Exercise directions
List every line below containing "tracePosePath".

'''

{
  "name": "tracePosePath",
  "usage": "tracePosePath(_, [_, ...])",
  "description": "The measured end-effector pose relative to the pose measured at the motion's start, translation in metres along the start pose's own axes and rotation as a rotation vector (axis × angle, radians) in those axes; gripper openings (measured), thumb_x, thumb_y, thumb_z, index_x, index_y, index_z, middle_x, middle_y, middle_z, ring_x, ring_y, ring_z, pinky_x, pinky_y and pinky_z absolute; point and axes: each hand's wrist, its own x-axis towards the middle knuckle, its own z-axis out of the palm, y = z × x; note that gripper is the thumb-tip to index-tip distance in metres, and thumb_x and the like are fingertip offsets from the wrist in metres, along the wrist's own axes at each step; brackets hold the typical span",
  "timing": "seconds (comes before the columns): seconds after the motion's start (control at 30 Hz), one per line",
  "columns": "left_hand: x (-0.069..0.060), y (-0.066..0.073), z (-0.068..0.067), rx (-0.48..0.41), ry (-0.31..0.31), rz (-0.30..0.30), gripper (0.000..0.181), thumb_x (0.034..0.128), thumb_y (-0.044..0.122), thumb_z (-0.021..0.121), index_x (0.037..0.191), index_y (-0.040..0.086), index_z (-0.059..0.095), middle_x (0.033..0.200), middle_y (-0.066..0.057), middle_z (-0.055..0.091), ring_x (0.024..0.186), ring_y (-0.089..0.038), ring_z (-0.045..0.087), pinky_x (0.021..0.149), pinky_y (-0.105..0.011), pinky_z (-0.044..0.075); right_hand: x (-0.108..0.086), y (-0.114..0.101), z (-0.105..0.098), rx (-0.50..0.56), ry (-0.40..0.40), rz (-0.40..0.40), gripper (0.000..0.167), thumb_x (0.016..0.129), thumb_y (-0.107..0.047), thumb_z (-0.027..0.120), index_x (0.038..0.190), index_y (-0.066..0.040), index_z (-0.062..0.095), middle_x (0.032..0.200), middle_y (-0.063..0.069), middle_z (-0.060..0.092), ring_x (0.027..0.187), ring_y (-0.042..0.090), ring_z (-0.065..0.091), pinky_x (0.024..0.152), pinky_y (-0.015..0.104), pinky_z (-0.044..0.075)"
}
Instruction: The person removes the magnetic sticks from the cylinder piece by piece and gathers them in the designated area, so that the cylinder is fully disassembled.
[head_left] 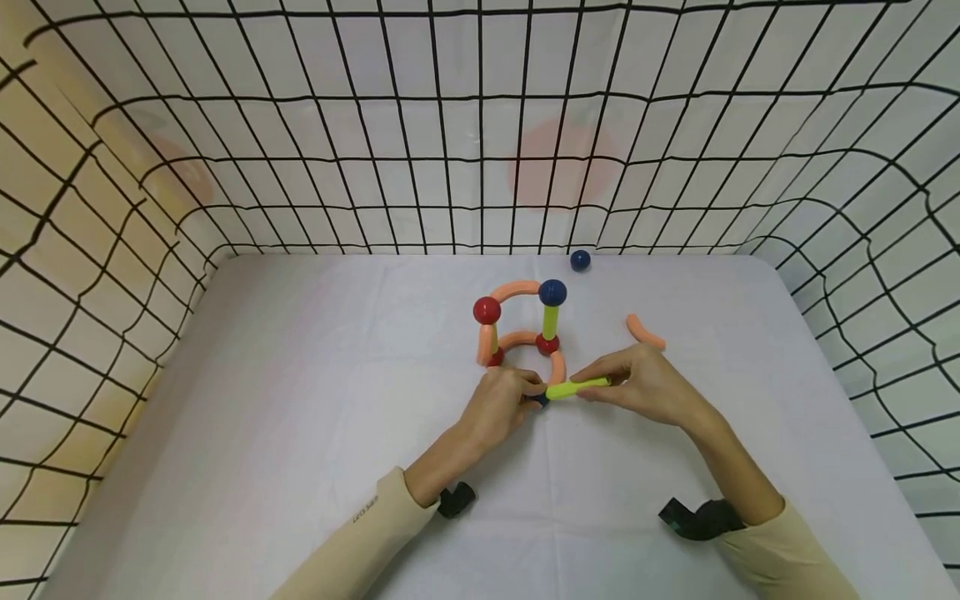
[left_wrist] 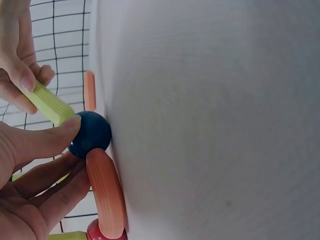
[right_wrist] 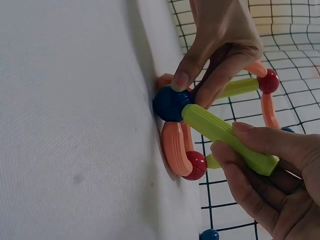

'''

Answer box
  "name": "tracePosePath",
  "usage": "tracePosePath(_, [_, ...])",

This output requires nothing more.